The best interests of the child | The duty

A family law lawyer who has practiced for 33 years, I am a direct witness in child custody disputes – the most heartbreaking and difficult conflicts for everyone, and especially for the child who finds himself unwillingly at the heart of the debate.

It is certain that the reform of family law has been awaited too long and that finally we have a bill on the table with several changes: surrogate mother, domestic violence, knowledge of her origins, among others.

Some believe there is a loophole in the bill – multi-parenthood is not there, that is, allowing more than two people to be the parents of a child, while this is indeed the case in certain Canadian provinces. Why not ? we say. Why deprive these families of being recognized by law?

First and foremost, you have to think about the child. We must stop believing that the parents who decide to have a child are excluded by the very fact of any possibility of rupture! The breakup happens between two parents – straight or gay – but it also happens with parents who have gone all the way to have a child, whether through adoption or assisted procreation. It is living in the land of unicorns to believe that, if we recognized more than two parents, these three or four parents could not live a separation because they had decided to form a parental project together and that this protects against breakage.

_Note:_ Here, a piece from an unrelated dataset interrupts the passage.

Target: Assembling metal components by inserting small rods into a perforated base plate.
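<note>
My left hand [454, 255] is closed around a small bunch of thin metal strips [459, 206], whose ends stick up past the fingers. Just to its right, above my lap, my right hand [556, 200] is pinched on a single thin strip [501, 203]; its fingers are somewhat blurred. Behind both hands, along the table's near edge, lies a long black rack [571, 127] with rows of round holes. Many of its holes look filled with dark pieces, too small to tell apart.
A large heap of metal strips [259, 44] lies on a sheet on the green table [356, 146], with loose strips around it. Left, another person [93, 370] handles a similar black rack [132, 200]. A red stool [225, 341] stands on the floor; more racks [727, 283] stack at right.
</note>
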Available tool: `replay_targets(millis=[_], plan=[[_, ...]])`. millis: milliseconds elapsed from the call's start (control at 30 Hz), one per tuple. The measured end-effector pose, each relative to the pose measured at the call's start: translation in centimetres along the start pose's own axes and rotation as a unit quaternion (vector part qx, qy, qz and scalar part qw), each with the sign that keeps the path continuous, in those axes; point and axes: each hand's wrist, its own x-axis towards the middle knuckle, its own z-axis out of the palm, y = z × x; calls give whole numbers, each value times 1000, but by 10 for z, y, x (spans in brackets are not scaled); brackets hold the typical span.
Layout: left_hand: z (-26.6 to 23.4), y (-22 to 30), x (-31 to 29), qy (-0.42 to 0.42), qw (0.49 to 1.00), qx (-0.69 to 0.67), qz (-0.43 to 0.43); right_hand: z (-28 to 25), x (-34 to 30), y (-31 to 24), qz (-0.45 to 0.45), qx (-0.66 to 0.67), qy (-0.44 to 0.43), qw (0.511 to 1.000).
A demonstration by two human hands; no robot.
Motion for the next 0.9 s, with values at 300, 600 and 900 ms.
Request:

And so, when there is a family breakdown, what do we do with the child? When it comes to two parents, shared custody is often the norm: schedule 7-7, 5-2-2-5, 2-2-3. The child lives in two residences, with two different families, often with different rules, not to mention the addition of new spouses. We are asking a lot of him already.

And the child with three parents, what would he do? How much do we divide it into when it breaks? Two three four ? What do you do when making a decision for school, sports, health, the COVID-19 vaccine? Who will make the important decisions in this child’s life? The majority of parents? A judge of the Superior Court? Why absolutely believe that the breakup of a family of three parents would be done peacefully? And if so, why need judicial recognition of the role played in the life of the child? What is the need for this recognition, if in any case this family lives in harmony?

In the Court of Appeal’s Family Law 191677 decision, we saw three adults – a lesbian couple and a man – decide together to have a child. With an agreement called Agreement to give birth to a child. Everyone in good faith. But now one of the two women has chosen to become a man and has experienced a sex change. They subsequently divorce. The man – biological father – asked to be registered on the birth certificate of the child, which was granted to him at first instance and subsequently refused by the Court of Appeal. In short, this child now has two (separated) parents on the birth certificate and a biological father who has been legally excluded from the life of this child, but who is present in his life.

Here is a three-way parenting plan, agreed in writing and thought out, that went wrong and made it to the Court of Appeal. Doesn’t the best interests of the child deserve to protect him from this possible conflict of three adults? Do we necessarily have to give him three parents on a birth certificate? Is it in his best interest?